Chika Unigwe, trad. de l'anglais (Nigéria) par Marguerite Capelle
Globe, 304 p. 23€
Coup de coeur pour ce roman poignant où enquête et fiction se conjuguent délicatement.
"Elles parlaient de leur enfance. Sisi inventait la sienne. Et elle était certaine que l'Albanaise aussi. Elles étaient des personnes sans aucun passé, des personnes au passé oublié, alors tout ce qu'elles pouvaient se dire était forcément du vent. Mais ça n'avait pas d'importance. Le seul fait de parler comptait bien plus que le sujet des conversations. Cela signifiait qu'il y avait encore quelqu'un pour voir davantage en vous qu'un jouet avec lequel passer le temps."
Elles sont quatre femmes. Il y a Ana, Joyce, Efe et Sisi. Depuis leur Nigéria natal, elles arrivent en Europe, direction le quartier chaud d'Anvers. Elles ont une dette à rembourser et l'espoir de gagner un peu plus d'argent en vendant leur corps. C'est l'histoire d'une conquête, celle de leur liberté. Mais un jour le meurtre de Sisi produit le désarroi. Les langues vont se délier et fusionner, la parole des femmes est en route, ivre de mémoire et d'espoir.

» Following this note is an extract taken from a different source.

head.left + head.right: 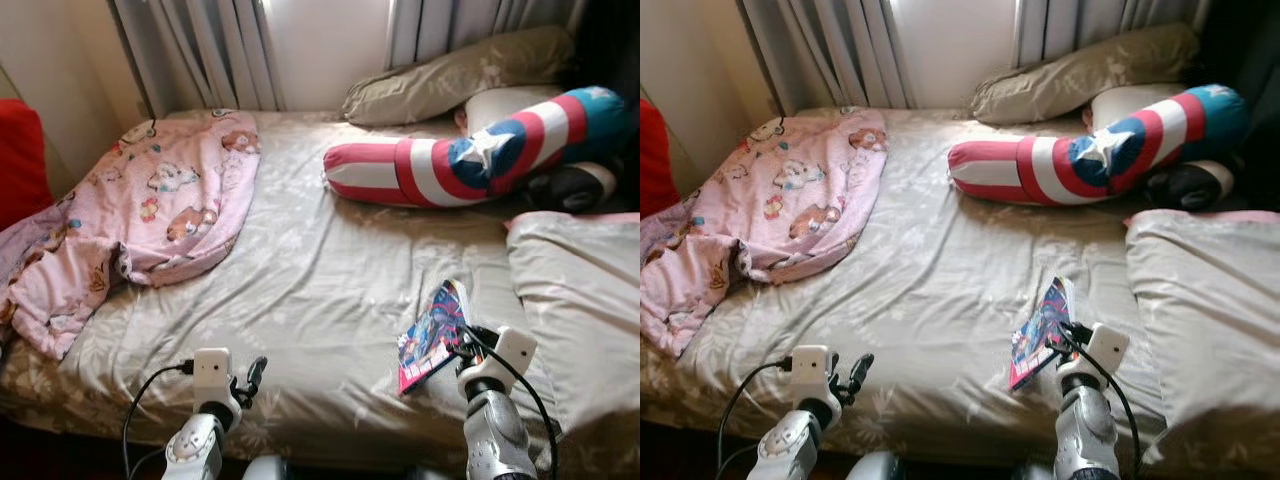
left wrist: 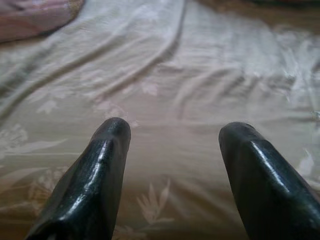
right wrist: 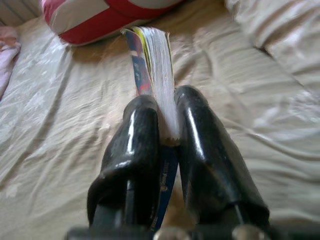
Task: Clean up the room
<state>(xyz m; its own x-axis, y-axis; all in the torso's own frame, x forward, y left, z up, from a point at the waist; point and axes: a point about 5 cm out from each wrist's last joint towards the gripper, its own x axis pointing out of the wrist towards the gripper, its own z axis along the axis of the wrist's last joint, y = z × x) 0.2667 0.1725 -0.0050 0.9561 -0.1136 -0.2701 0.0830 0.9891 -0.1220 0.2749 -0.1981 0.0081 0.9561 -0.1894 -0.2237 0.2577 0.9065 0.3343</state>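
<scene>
A colourful comic book [image 1: 432, 335] is held up on edge over the grey-brown bed sheet [image 1: 320, 270] near the bed's front right. My right gripper [image 3: 165, 112] is shut on the book's lower edge [image 3: 152, 65], the pages squeezed between both black fingers. My left gripper [image 2: 172, 132] hovers open just above the sheet at the front left [image 1: 252, 378], with nothing between its fingers. A pink cartoon-print blanket [image 1: 150, 215] lies crumpled across the bed's left side. A red, white and blue star bolster [image 1: 470, 155] rests at the head of the bed.
Grey-brown pillows [image 1: 455, 75] lean against the curtains [image 1: 200, 50] at the back. A large pale pillow [image 1: 580, 300] lies on the bed's right side, close to my right arm. Something red [image 1: 20, 160] stands at the far left. A black and white soft thing [image 1: 580, 185] sits behind the bolster.
</scene>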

Dans Fata Morgana, l'autrice Chika Unigwe s'applique à dessiner les destins de ces quatre prostituées : leur itinéraire, leur vie, leurs cris (de colère ou de douleur) leurs volontés, leurs échappées. La générosité de l'autrice envers son sujet inonde chacune des lignes de ce roman important, parce qu'il dénonce tout aussi bien la traite humaine que la tristesse infinie liée au déracinement (en racontant quelles sont les causes et conséquences de cette émigration, ou ce qui relève du choix ou de l'obligation) Il y a dans ce livre quelque chose qui relève du don, de l'amour envers ses personnages qui ne peut que toucher son lecteur. Fata Morgana est un livre porté par la grâce de son écriture pleine de verve et de vie. Lire les 300 pages de ce livre, c'est y entendre un coeur qui bat en permanence.